GA is a progressive, irreversible retinal disease that develops in patients with age-related macular degeneration (AMD) that could lead to blindness and lacks approved treatments.
The partnership will combine Boehringer’s therapeutic biologics development expertise with CDR-Life’s antibody engineering expertise. The companies intend to advance CDR-Life’s preclinical candidate for potentially preserving sight in GA patients.
Boehringer Ingelheim discovery research corporate senior vice-president and global head Clive Wood said: “Partnering with CDR-Life provides Boehringer Ingelheim with the opportunity to collaborate with a team that has a proven track record developing antibody fragment-based therapeutics for retinal diseases.
“The prospect of losing one’s sight is frightening. We are committed to transformational therapies that have the potential to succeed in preserving the health and vision of patients with retinal diseases, such as geographic atrophy.”
Antibody fragment-based technology helps to retain the specificity of an antibody and also significantly cuts the molecule’s size, noted Boehringer. This technology could have a significant benefit over standard large molecule approaches for retinal diseases treatment.
The company added that intravitreal injection to the eye may enable high-affinity antibody fragment therapies to reach the retinal pigment epithelial cells, where degeneration occurs.
This precise delivery of medication is expected to mitigate the cellular stresses associated with AMD and prevent further loss of sight.
As part of the deal, Boehringer will get an exclusive, worldwide licence to develop compounds based on CDR-Life's technology against a specific target. The company will carry out development and commercialisation globally. CDR-Life will be eligible for up to CHF474.5m ($488.9m) in upfront and milestone payments, along with research funding and sales royalties.
TAU and Neovii team up to develop Covid-19 vaccine
Gilead signs remdesivir licensing deals with five manufacturers
Gilead Sciences has signed non-exclusive, licensing agreement with five generic manufacturers to expand access to its experimental antiviral drug remdesivir for Covid-19 patients.

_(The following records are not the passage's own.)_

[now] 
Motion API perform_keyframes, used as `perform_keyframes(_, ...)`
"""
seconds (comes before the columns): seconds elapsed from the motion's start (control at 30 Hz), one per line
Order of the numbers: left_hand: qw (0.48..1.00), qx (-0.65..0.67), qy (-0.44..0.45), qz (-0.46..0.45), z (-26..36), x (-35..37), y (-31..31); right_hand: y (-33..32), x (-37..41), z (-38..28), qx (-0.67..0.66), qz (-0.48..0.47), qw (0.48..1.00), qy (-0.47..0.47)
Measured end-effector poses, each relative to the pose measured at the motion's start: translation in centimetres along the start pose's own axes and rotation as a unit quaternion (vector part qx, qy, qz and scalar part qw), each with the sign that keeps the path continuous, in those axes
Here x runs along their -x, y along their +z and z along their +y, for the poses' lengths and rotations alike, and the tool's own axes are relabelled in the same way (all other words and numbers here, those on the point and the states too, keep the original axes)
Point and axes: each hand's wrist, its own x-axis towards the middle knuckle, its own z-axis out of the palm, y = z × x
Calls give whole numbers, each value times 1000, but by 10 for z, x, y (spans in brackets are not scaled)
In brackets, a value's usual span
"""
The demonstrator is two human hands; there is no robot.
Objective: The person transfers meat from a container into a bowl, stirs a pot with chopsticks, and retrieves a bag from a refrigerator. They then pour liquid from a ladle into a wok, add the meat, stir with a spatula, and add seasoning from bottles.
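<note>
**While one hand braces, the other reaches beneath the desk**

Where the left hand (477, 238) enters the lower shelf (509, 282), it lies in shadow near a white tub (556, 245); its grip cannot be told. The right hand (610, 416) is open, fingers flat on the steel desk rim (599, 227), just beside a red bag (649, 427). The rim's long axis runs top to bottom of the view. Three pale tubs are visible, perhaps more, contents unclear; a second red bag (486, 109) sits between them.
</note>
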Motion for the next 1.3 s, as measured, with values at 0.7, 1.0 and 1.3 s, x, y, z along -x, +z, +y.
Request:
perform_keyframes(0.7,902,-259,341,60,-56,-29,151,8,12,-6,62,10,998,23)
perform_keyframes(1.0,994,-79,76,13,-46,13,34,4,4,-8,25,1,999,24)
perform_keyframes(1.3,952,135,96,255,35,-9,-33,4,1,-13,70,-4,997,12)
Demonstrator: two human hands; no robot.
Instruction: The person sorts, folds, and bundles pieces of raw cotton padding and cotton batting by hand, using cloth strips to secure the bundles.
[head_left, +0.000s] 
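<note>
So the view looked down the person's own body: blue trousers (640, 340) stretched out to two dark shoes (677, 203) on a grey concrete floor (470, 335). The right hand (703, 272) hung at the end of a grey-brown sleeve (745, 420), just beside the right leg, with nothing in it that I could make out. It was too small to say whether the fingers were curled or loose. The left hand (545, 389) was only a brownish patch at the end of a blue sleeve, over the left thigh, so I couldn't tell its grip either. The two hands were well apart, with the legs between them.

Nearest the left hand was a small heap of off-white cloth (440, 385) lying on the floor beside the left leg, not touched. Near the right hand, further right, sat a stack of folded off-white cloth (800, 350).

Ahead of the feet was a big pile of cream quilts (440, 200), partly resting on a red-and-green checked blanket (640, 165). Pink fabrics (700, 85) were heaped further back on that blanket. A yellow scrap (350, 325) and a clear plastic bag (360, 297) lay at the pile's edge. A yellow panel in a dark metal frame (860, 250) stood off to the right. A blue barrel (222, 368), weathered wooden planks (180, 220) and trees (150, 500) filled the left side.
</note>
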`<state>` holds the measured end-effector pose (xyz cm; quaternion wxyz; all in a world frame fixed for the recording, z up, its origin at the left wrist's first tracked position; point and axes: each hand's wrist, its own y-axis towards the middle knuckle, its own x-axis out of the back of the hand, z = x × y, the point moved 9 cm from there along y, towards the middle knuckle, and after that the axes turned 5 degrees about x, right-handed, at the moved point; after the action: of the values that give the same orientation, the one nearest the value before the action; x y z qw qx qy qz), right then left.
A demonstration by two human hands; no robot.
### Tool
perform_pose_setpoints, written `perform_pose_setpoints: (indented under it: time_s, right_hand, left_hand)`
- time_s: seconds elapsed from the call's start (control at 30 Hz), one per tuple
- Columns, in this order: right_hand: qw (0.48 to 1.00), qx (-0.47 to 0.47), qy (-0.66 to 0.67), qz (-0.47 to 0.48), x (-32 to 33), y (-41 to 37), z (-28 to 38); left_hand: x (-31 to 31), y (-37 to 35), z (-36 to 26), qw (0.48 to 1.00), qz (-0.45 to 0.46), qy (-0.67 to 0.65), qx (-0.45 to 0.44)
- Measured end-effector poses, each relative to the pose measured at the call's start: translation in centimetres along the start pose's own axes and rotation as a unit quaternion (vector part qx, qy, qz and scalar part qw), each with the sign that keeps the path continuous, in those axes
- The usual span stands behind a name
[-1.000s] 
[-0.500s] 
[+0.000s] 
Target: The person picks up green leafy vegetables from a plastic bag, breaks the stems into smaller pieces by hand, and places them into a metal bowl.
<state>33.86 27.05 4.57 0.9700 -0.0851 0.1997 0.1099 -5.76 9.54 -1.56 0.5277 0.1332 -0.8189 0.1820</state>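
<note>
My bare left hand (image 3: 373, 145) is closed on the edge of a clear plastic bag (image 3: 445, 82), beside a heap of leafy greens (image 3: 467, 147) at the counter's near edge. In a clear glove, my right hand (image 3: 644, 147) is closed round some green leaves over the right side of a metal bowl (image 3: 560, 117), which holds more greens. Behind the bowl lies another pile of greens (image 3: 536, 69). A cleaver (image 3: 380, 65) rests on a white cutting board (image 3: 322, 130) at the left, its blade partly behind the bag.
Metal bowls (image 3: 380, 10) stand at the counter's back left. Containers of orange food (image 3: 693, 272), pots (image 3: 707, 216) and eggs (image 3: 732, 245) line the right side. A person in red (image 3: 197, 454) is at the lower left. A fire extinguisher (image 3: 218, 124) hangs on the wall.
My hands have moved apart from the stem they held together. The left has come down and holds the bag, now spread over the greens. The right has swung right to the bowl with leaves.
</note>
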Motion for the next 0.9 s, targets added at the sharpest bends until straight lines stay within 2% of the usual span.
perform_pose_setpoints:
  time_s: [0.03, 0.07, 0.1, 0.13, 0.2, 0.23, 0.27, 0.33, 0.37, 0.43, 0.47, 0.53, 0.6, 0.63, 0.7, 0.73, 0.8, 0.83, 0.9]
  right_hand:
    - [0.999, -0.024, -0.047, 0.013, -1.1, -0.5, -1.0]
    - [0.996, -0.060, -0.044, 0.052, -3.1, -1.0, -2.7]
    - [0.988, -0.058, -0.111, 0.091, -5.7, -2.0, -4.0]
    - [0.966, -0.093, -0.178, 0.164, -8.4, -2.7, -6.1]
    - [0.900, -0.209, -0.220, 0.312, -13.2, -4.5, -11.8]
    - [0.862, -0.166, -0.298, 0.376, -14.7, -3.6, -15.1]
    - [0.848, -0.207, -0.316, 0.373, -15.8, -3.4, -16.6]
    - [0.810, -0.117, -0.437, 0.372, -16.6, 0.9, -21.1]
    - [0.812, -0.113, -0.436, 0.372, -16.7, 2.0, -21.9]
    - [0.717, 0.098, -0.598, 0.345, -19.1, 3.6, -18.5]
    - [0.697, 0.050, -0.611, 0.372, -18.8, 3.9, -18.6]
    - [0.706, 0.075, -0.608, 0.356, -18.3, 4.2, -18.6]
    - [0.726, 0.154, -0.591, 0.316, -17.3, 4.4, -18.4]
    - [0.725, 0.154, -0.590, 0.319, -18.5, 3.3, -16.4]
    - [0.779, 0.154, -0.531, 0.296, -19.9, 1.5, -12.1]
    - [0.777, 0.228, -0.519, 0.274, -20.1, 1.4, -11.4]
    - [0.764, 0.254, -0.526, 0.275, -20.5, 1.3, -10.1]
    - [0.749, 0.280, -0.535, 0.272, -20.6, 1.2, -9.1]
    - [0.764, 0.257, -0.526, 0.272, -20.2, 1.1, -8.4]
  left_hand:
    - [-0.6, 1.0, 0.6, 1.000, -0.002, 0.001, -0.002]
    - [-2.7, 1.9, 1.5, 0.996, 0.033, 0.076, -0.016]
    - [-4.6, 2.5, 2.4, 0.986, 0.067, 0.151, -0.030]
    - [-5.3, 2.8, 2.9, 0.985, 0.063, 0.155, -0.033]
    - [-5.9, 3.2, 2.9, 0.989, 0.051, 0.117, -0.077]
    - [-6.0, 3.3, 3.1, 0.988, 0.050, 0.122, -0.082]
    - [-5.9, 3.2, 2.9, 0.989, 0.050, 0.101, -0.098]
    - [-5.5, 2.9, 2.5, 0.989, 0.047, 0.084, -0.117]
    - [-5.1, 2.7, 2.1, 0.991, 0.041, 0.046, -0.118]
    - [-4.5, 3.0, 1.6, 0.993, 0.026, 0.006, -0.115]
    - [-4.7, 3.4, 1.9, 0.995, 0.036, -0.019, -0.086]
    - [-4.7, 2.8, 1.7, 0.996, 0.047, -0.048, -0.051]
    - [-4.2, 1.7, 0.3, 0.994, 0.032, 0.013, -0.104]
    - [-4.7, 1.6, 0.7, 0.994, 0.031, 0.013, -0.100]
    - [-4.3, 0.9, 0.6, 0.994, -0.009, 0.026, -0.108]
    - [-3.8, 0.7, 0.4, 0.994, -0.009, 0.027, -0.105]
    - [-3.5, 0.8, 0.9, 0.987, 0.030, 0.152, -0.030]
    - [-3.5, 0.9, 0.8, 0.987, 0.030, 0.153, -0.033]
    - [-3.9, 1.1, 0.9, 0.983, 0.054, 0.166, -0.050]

The licensees include Mylan, Cipla, Hetero Labs and Jubilant Life Sciences in India, as well as Ferozsons Laboratories in Pakistan. The companies will be able to manufacture and distribute remdesivir in 127 countries.
Acer Therapeutics, NCATS partner to develop emetine for Covid-19
Pharmaceutical company Acer Therapeutics has partnered with the National Center for Advancing Translational Sciences to develop emetine hydrochloride for the potential treatment of Covid-19 patients.
Under the research collaboration agreement, the partners will work together to speed-up the clinical development of emetine, which showed broad and potent antiviral activity in preclinical and clinical studies.
Dyno Therapeutics launches with deals from Novartis and Sarepta
Biotechnology company Dyno Therapeutics has launched from stealth mode with focus on using artificial intelligence technology to develop adeno-Associated Virus vectors. The company signed gene therapy deals with Novartis and Sarepta Therapeutics.
Dyno Therapeutics and Novartis will create improved AAV vectors for research, development and commercialisation of gene therapies across ocular diseases.
CEPI to provide up to $388m for Novavax’s Covid-19 vaccine
The Coalition for Epidemic Preparedness Innovations (CEPI) has agreed to provide up to $384m in funding to support Novavax in the development and manufacturing of Covid-19 vaccine candidate, NVX-CoV2373.
This funding is in addition to the initial $4m offered by the CEPI in March.
AstraZeneca regains global rights to brazikumab from Allergan
AstraZeneca has regained global rights to brazikumab (previously MEDI2070) from Allergan, following the termination of a prior licensing deal between the companies.
Brazikumab is a monoclonal antibody designed to attach to the IL23 receptor and is being developed to treat Crohn’s disease and ulcerative colitis.